━━━━━ Dataset excerpts

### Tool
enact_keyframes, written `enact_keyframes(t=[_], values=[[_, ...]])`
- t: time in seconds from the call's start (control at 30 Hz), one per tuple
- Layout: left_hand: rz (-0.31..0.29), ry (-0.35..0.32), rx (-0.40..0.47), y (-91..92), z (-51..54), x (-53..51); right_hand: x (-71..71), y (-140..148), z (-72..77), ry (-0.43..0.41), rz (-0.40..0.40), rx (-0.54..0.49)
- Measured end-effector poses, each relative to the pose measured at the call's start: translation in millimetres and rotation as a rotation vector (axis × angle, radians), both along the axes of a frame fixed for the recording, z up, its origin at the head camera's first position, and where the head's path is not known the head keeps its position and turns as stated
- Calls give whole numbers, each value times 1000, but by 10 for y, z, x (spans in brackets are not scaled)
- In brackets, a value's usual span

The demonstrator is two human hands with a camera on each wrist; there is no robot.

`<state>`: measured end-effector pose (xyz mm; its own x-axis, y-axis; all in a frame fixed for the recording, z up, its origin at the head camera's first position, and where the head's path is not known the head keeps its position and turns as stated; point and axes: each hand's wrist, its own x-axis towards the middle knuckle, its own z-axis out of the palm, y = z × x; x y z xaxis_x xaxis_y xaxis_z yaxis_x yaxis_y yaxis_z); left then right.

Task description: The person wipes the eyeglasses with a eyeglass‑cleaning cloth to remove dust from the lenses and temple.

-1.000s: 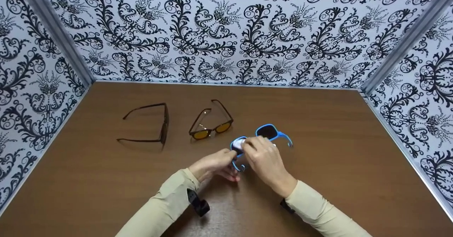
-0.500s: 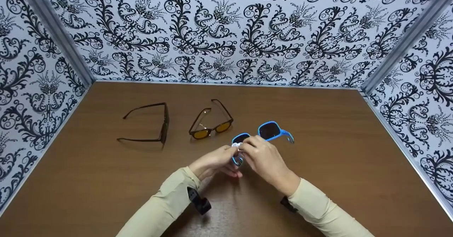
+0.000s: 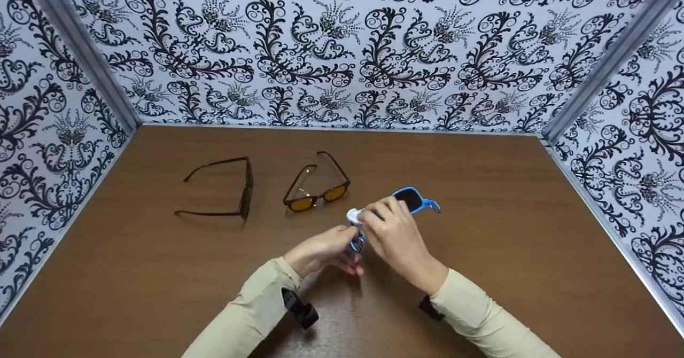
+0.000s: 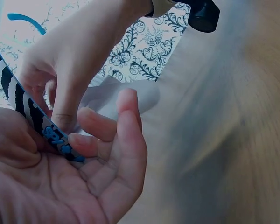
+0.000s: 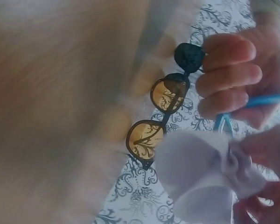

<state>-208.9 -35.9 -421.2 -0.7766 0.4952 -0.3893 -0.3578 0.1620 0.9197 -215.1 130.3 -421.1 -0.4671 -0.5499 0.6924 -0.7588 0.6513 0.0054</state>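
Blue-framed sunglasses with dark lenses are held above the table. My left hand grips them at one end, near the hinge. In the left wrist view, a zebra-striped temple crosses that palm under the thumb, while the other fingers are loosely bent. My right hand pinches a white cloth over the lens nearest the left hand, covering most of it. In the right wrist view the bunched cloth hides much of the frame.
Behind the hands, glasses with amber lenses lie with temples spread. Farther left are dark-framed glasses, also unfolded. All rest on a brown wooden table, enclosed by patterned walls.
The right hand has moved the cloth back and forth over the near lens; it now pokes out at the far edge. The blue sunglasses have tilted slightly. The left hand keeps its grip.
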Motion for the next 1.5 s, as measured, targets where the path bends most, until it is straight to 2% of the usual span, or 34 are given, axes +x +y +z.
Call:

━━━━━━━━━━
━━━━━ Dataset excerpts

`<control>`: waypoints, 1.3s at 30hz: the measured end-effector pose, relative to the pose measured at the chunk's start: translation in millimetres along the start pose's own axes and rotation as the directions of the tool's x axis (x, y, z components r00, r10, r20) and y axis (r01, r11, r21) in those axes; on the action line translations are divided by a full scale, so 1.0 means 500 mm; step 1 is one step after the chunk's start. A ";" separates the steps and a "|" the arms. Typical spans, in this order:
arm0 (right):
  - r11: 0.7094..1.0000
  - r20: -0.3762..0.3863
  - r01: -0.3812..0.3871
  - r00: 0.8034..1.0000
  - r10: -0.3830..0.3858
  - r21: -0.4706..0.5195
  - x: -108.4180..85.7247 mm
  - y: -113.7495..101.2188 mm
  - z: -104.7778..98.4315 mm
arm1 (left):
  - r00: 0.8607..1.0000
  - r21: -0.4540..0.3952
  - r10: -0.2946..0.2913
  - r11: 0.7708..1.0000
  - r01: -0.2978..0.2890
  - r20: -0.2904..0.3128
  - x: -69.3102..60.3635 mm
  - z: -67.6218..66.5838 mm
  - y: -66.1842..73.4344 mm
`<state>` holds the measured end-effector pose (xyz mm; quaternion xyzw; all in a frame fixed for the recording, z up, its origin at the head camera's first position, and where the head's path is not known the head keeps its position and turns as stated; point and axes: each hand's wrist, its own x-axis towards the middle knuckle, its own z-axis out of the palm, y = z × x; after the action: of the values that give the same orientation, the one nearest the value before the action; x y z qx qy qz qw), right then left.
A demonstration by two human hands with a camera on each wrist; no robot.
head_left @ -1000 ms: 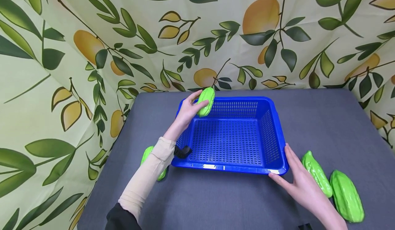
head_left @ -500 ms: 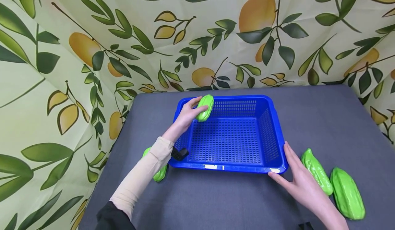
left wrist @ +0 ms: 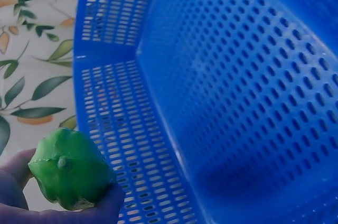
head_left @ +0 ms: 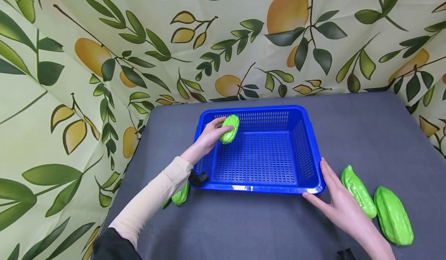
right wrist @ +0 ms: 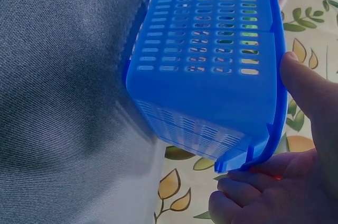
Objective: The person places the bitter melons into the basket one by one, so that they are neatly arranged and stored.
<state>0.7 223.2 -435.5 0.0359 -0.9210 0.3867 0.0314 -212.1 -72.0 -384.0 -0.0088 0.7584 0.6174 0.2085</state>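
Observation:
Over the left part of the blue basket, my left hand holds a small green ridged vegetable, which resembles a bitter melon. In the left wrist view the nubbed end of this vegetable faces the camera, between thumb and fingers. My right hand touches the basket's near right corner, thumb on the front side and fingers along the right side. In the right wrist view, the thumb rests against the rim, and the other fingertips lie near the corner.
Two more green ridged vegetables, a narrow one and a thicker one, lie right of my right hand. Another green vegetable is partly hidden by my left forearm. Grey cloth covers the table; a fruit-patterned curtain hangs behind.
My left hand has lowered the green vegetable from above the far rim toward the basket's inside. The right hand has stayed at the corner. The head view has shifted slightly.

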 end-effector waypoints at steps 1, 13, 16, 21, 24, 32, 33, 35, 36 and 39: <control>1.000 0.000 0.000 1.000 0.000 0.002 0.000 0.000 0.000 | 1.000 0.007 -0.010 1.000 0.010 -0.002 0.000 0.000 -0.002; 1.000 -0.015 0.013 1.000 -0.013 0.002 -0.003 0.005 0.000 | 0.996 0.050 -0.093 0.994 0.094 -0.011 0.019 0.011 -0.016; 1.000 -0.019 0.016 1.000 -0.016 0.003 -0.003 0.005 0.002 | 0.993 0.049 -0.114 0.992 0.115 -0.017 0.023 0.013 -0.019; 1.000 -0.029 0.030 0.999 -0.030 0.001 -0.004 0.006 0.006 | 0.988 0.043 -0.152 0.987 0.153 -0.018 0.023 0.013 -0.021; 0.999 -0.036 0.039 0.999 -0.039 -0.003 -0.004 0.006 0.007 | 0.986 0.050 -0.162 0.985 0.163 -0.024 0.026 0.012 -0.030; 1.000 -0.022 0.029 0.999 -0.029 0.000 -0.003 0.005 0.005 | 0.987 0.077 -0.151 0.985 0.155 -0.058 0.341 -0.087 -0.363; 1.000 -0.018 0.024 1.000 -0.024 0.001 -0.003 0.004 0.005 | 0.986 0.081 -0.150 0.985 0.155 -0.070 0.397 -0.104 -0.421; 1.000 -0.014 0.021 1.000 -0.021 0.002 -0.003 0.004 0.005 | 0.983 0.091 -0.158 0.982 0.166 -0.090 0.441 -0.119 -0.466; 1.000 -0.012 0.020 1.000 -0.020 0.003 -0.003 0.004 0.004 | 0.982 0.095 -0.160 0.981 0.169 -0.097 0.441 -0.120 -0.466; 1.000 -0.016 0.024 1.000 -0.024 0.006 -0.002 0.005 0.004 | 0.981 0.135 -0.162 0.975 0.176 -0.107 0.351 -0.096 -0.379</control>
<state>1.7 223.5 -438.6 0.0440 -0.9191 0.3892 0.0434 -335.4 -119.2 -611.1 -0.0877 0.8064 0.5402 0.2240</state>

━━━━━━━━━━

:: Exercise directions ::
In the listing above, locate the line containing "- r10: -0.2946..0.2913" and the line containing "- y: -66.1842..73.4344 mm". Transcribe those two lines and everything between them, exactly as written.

:: Solution to the exercise ::
  - r10: -0.2946..0.2913
  - r11: 0.7708..1.0000
  - r01: -0.2978..0.2890
  - r20: -0.2904..0.3128
  - x: -69.3102..60.3635 mm
  - z: -67.6218..66.5838 mm
  - y: -66.1842..73.4344 mm

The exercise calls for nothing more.